Новые солдаты вздохнули с облегчением, обрадованные тем, что день ходьбы закончился. Ветераны, в число которых теперь входил и Чарльз, знали, что впереди их ждет сырая ночь.

И все же, кто-то был в очень хорошем настроении. Кто-то чувствовал не просто облегчение. Почти ликование.

И этих людей было несколько.

И еще был страх — неизбежный страх войны и лихорадочное возбуждение, которое предшествует готовности убивать…

Чарльз всмотрелся в окружающие их джунгли. Дождь хлестал по деревьям, сумерки сгущались, и он ничего не мог разглядеть. Это была сложная местность для схватки, но она идеально подходила для того, чтобы спрятаться.

— Капитан Банд? — позвал он.

Как только имя сорвалось с его губ, воздух взорвался звуками стрельбы.

— Сукин сын! — крикнул Армандо. Солдаты вокруг Чарльза упали на землю и схватили свои винтовки. Он как мог спрятался за небольшим возвышением и стал готовить медикаменты. Сегодня ночью у них будут пострадавшие.

Много пострадавших.

Потому что дар Чарльза сказал ему то, что остальная часть его отряда скоро поймет — они были окружены.

========== Глава 3 ==========

Несмотря на четкую церковную доктрину, Чарльз никогда, даже будучи священником, не был полностью уверен в существовании ада. Он не сомневался, что грехи должны быть наказаны, но какой цели служит наказание без возможности искупления? Если ад только карает, то его цель лишена добродетели. А если у ада нет добродетели, то как он может быть справедливым наказанием для кого бы то ни было? Его существование в таком случае — еще больший грех, чем те, за которые он должен карать.

Вместо этого Чарльз считал, что после смерти человек чувствует все то, что заставлял чувствовать других людей при жизни.
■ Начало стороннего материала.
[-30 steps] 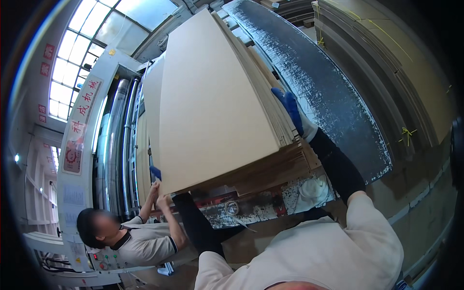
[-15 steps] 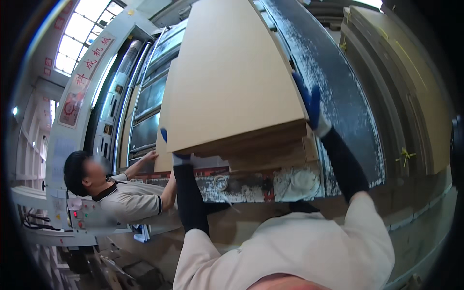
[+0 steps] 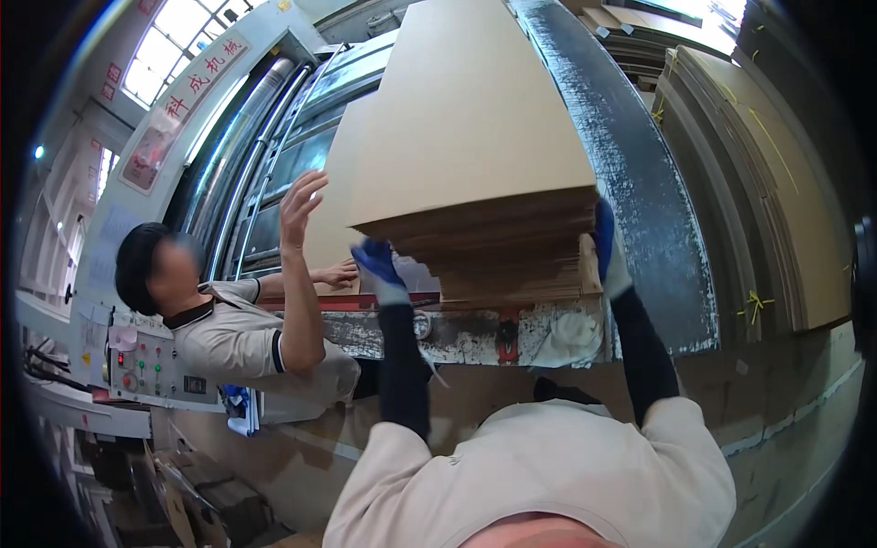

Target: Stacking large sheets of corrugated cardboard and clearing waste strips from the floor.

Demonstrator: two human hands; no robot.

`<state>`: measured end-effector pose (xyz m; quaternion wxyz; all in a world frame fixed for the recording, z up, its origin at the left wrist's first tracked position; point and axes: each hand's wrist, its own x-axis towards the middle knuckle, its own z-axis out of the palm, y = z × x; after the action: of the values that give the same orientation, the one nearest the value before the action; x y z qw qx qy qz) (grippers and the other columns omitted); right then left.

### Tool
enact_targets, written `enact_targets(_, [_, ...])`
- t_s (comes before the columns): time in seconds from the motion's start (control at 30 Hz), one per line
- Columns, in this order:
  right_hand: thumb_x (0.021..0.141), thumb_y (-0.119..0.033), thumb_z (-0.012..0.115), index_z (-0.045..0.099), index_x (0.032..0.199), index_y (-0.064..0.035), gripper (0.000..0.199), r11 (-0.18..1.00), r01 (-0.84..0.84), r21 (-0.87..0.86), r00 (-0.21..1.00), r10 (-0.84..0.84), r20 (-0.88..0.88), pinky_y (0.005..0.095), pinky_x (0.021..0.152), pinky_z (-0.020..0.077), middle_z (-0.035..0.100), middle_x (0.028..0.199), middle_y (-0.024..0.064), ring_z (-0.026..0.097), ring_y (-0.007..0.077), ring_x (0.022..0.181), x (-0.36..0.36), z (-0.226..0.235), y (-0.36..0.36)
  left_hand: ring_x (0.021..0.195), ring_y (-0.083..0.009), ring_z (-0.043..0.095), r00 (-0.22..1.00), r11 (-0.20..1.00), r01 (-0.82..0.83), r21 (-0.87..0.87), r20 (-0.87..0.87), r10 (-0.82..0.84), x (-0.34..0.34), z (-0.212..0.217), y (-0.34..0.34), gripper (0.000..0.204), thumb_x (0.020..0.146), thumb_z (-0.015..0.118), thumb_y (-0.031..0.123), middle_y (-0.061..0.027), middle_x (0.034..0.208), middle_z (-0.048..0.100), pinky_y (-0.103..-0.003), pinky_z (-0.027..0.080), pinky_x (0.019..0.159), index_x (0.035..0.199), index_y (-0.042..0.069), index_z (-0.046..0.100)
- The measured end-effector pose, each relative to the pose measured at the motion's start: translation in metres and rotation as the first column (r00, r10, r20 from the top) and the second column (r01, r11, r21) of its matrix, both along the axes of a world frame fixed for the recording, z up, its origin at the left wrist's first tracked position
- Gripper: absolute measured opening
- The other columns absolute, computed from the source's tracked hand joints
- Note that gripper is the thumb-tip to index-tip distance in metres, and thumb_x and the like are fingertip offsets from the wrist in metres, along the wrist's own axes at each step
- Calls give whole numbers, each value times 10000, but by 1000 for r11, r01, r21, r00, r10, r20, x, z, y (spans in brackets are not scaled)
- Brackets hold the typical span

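Cardboard sheet stack (image 3: pixel 475 119) lies between the two hands, running away from them; long top sheet flat, ragged layers showing at the near end.

Left hand (image 3: pixel 376 262), blue-gloved: half open, fingers loosely spread just below the stack's near-left corner, nothing seen in it. Contact with the sheets: can't tell. Right hand (image 3: pixel 607 239), also gloved: up against the near-right corner, edge-on and blurred, so can't tell if it grips or only presses flat.

Step in hand, my read: steadying/squaring the pile from both sides. Next move would call for even pressure at both corners, left palm brought onto the edge, since the lower layers look stepped and could slide.

Left of the left hand: co-worker's raised hand (image 3: pixel 301 210), empty, and co-worker's lower hand (image 3: pixel 336 274) at the lower cardboard sheet (image 3: pixel 333 215). Roller machine (image 3: pixel 228 160) beyond.

Containers: no box or bin around the stack; sheets lie loose. Right of the right hand: worn steel counter (image 3: pixel 639 183), then cardboard bundle (image 3: pixel 731 173) held only by yellow ties (image 3: pixel 755 301). White cloth bundle (image 3: pixel 571 340) just nearer than the right hand.
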<state>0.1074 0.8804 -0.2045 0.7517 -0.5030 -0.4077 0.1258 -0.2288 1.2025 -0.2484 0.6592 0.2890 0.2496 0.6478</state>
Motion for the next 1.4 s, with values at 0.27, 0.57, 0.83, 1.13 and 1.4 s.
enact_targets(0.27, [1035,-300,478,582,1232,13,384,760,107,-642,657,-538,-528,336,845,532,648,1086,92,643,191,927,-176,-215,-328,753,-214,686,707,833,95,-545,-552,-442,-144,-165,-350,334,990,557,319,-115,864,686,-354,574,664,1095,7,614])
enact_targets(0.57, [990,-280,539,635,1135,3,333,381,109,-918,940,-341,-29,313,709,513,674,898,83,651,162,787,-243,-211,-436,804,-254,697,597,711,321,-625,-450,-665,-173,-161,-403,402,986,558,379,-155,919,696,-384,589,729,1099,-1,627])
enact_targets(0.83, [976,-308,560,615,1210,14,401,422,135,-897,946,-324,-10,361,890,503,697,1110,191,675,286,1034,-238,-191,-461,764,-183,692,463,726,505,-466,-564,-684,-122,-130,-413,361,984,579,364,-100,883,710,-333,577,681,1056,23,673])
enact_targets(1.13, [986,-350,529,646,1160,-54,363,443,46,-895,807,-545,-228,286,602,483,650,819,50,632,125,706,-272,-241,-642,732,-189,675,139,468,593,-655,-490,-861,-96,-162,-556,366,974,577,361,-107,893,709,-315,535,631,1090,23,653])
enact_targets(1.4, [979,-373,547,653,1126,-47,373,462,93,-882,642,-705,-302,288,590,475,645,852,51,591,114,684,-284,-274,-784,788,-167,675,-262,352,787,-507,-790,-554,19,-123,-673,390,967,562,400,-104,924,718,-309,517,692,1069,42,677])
Он познаёт всю любовь своей семьи и друзей, но также и боль, которую причинил людям, в полной мере переживая их страдания. Даже в худших жизнях есть радость, и даже в лучших — печаль. Но все же те, кто испытывал благодать, кто был добр и помогал другим, получают более счастливое посмертие. И он мог представить лучшие варианты для Адольфа Гитлера, чем познавать ужас собственных концентрационных лагерей и газовых камер шесть миллионов раз.

Сейчас же Чарльз был уверен, что ад воплотился на земле, и что он находится именно в нем.

Крик пронзил воздух сквозь шум стрельбы, и Чарльз пополз в сторону звука. Они были в осаде уже шесть дней. На данный момент у них было трое убитых и пятеро раненых. Боеприпасов почти не осталось, еда закончилась прошлой ночью. Все это время дождь лил, не прекращаясь ни на минуту.